Gdy rozpocznie się postępowanie upadłościowe, zatrzymują się wszystkie toczące w sądzie sprawy dotyczące długów osoby, która dostała orzeczenie upadłości. Umarzane są także wszystkie egzekucje komornicze, nie naliczane są żadne odsetki karne od zobowiązań. Dlatego gdy po ogłoszeniu upadłości pojawi się jakieś wezwanie do zapłaty należy to zgłosić do syndyka lecz absolutnie nie płacić zobowiązania.
Kiedy dłużnik ogłasza upadłość, syndyk informuje o tym wierzycieli i wzywa ich do zgłoszenia swoich wierzytelności wobec upadłego bezpośrednio do syndyka za pośrednictwem stron Krajowego Rejestru Zadłużonych. Te, które zostaną zgłoszone są włączane do planu spłaty wierzycieli. W ramach planu spłaty wierzytelności te zostają zaspokojone częściowo lub całościowo, w zależności od sytuacji upadłego.
Często jednak zdarza się, że wierzyciele nie zgłaszają do syndyka swoich roszczeń w wyznaczonym terminie i podejmują próby ich windykacji poza postępowaniem. Nie jest to zgodne z przepisami prawa upadłościowego ponieważ:
- na czas trwania postępowania o upadłość wszelkie toczące się wobec upadłego postępowania są wstrzymywane lub umarzane,
- zaspokojenie roszczeń wierzycieli w tym okresie może nastąpić tylko w sposób ustalony z syndykiem i sądem,
- nawet wierzytelności nie włączone do planu spłaty mogą zostać objęte umorzeniem po zakończeniu całego postępowania po ogłoszeniu upadłości przez dłużnika.

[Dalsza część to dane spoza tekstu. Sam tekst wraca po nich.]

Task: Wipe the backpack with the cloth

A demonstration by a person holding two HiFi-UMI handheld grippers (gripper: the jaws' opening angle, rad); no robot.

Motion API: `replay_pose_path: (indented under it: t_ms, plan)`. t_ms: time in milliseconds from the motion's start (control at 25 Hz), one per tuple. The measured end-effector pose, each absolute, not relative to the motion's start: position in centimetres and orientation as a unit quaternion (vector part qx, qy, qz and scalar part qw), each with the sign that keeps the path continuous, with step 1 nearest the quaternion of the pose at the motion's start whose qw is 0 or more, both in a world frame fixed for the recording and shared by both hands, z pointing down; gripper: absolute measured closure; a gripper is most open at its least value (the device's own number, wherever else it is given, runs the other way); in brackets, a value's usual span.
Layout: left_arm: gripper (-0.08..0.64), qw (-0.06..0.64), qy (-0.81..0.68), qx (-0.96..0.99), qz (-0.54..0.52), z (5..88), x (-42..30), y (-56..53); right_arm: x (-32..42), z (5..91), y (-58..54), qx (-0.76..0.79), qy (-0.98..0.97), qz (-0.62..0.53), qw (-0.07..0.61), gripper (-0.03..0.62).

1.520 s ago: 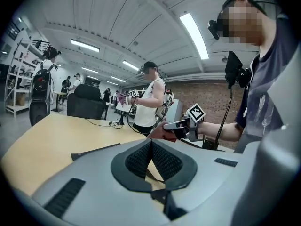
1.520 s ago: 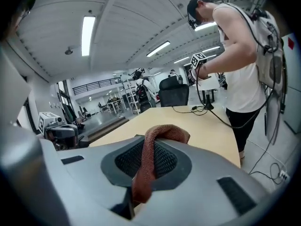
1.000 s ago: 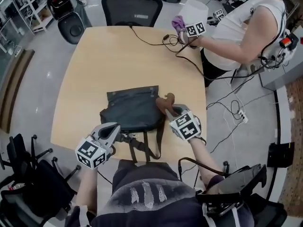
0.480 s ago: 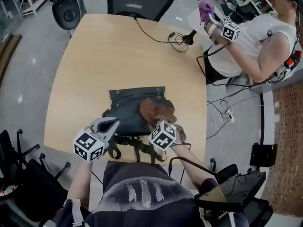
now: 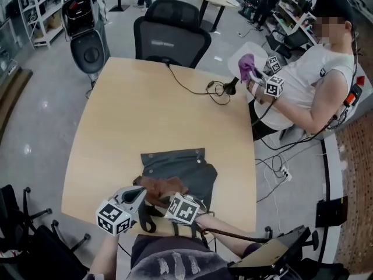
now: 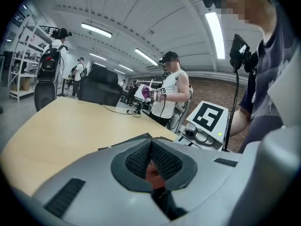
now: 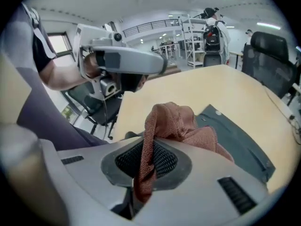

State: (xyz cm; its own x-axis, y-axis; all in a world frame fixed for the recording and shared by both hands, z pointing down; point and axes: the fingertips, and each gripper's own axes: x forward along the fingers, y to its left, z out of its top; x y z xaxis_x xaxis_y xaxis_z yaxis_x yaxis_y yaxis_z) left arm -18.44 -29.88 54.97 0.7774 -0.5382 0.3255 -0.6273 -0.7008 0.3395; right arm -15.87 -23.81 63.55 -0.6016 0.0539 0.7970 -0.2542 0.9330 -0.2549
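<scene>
A dark grey backpack lies flat on the near part of the wooden table. A brown cloth rests bunched on its near left part. My right gripper is shut on the cloth, which trails out between the jaws over the backpack. My left gripper sits at the backpack's near left edge, jaws closed with a dark strap pinched between them. The two grippers are close together, almost tip to tip. In the left gripper view, the backpack's edge shows just past the left gripper.
Another person sits at the table's far right, holding marker grippers and a purple cloth. A black cable runs over the far side of the table. An office chair stands behind it. Backpack straps hang over the near edge.
My right gripper has dragged the cloth leftward across the backpack, from its right side to its near left part. The left gripper has kept its hold at the near left edge.
</scene>
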Motion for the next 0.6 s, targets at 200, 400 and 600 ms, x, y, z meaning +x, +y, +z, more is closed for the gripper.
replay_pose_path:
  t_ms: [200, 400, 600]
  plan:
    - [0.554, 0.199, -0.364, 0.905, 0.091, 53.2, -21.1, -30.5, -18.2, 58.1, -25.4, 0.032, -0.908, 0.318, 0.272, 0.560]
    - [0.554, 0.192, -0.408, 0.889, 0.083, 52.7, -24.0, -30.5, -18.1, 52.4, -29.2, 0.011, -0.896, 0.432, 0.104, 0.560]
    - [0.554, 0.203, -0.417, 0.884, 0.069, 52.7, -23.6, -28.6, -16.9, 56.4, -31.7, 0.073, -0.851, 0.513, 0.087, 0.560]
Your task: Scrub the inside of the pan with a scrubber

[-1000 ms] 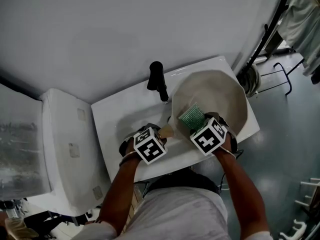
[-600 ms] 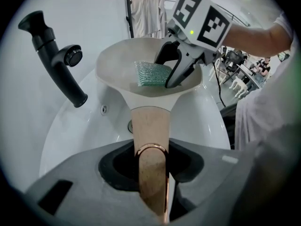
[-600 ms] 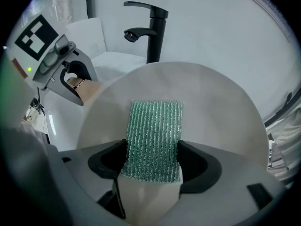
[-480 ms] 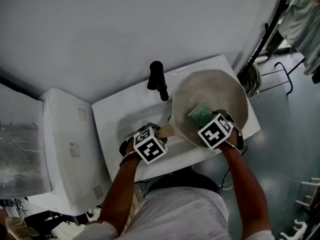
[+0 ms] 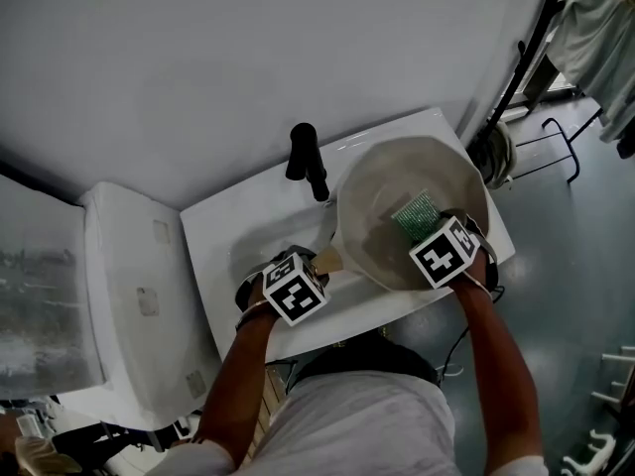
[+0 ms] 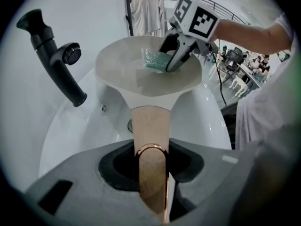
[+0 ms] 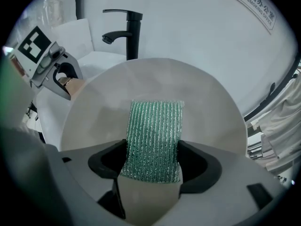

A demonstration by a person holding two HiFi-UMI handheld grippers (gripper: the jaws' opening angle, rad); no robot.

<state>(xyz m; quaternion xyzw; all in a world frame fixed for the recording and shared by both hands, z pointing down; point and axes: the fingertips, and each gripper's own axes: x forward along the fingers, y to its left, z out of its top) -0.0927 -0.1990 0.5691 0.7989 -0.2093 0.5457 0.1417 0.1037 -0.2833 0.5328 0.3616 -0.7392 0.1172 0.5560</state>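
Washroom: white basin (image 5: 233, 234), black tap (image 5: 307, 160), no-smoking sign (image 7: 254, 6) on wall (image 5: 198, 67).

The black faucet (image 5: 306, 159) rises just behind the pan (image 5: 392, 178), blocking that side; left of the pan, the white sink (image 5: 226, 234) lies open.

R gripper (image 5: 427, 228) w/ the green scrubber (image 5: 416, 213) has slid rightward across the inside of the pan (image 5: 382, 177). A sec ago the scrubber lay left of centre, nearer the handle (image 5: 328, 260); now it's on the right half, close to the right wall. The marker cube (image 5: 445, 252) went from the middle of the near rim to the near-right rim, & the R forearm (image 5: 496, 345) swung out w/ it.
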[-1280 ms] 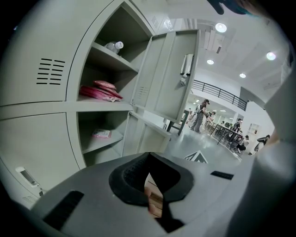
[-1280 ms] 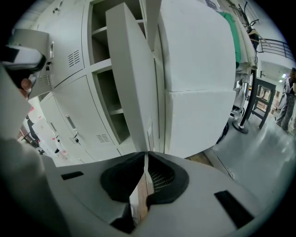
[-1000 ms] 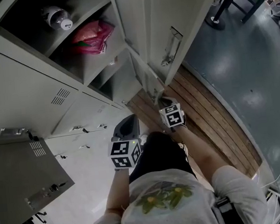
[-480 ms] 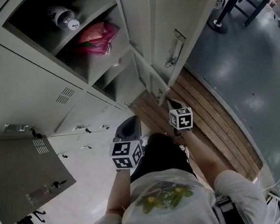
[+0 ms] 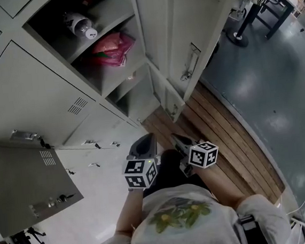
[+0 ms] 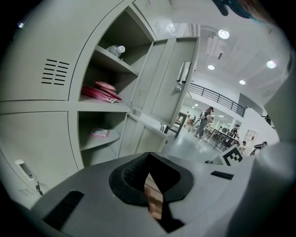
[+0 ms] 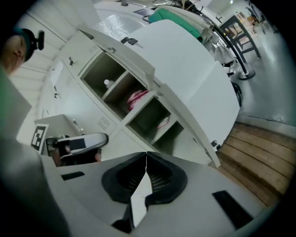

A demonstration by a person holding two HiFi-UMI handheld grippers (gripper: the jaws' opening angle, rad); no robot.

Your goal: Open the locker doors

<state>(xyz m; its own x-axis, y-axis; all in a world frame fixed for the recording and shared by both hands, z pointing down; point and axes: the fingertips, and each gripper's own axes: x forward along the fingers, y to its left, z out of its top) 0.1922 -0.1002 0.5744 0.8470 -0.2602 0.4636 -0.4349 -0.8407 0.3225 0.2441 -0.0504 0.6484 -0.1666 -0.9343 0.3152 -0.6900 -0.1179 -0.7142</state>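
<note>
The grey lockers fill the upper left of the head view. A tall door and a small low door beneath it stand open at the right end. My right gripper hovers below the low door's edge, apart from it. Its jaws have just been closing and are shut with nothing between them. My left gripper sits beside it, shut and empty, facing the open compartments. A vented door left of those compartments is closed.
A white bottle and a pink bag lie on the open shelves, with a small packet below. Another open door juts out at lower left. Wooden boards run along the locker base. People walk far off.
My right gripper has drawn back from the low door's edge toward my body, risen and rolled. The left gripper has stayed put. The low door remains open.
</note>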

Czasem zdarzają się sytuacje, w których upadły celowo zataja ciążące na nim zobowiązania wobec wierzycieli. Jednak bywa to niezmiernie rzadko. Częściej zdarza się, że wierzyciel celowo nie zgłasza się do upadłości a potem twierdzi, że upadły celowo zataił jego wierzytelność i zaczyna dochodzić jej sądownie.
Do takich sytuacji dochodzi kiedy długi są sprzed kilku lub ki8lkunastu lat i są sprzedawane różnym firmom czy też funduszom skupującym wierzytelności a dłużnik nie ma wiedzy kto obecnie jest właścicielem niektórych jego zobowiązań. Jeśli nie ma tej wiedzy to oczywiste jest, że nie może podać wierzyciela we wniosku o upadłość. W takiej sytuacji wierzyciel, nawet po kilku latach, może upomnieć się o swoją wierzytelność i złożyć pozew o zapłatę. Jednak upadły musi w takim wypadku koniecznie złożyć sprzeciw od nakazu zapłaty i przekonać sąd, że wierzytelność nie została celowo zatajona a pominięta z uwagi na fakt, iż dłużnik nie znał jej aktualnego posiadacza.
Są takie przypadki kiedy upadły zgłosił na wniosku swoje wierzytelności w kwocie np. 600.000,00 zł a po kilku latach wierzyciel, którego wierzytelność nie została zgłoszona właśnie z powyższego powodu, domagał się od upadłego kwoty 2.000,00 zł twierdząc, że upadły celowo zataił tą wierzytelność co jest oczywistym absurdem. Przy zgłoszonej, tak dużej, kwocie wierzytelności nikt nie zatajałby długu w wysokości 2.000,00 zł. W takich sytuacjach upadły zwykle wygrywa sprawę sądową ale …. no właśnie, wszystko zależy od sądu.